**Required work:** Begin at the top of the records and copy each line exactly. The line containing "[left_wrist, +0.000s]" is the last one to include.

==== Data for analysis

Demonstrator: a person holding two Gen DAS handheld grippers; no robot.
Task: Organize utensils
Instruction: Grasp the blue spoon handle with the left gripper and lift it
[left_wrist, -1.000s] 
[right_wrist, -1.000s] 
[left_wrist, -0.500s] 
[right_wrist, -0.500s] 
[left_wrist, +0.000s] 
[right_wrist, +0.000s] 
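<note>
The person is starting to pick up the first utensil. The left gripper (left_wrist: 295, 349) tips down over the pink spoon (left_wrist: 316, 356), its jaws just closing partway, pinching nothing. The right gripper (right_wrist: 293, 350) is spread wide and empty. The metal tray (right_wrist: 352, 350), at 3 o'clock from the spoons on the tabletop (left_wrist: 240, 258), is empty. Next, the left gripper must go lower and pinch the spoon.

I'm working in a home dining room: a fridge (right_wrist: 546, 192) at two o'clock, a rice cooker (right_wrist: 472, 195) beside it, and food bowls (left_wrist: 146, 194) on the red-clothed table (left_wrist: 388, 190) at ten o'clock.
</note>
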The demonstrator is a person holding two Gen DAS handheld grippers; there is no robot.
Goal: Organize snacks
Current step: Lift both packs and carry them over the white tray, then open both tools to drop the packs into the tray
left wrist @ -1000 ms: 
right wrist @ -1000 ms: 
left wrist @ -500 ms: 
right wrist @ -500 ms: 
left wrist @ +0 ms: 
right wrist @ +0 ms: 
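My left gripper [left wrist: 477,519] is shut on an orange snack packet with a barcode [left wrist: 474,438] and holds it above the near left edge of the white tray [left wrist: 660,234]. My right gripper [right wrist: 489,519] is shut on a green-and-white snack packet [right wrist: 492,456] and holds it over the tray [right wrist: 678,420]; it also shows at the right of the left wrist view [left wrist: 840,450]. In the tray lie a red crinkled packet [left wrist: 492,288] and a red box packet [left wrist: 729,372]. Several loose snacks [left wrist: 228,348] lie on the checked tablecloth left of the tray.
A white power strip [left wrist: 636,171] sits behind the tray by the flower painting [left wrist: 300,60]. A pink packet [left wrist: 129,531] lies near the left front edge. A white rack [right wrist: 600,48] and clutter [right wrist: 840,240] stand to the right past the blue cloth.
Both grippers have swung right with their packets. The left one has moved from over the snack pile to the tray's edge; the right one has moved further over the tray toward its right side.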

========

**Reply:**
Demonstrator: a person holding two Gen DAS handheld grippers; no robot.
Task: Organize utensils
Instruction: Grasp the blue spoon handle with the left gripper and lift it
[left_wrist, -1.000s] 
[right_wrist, -1.000s] 
[left_wrist, -0.500s] 
[right_wrist, -0.500s] 
[left_wrist, +0.000s] 

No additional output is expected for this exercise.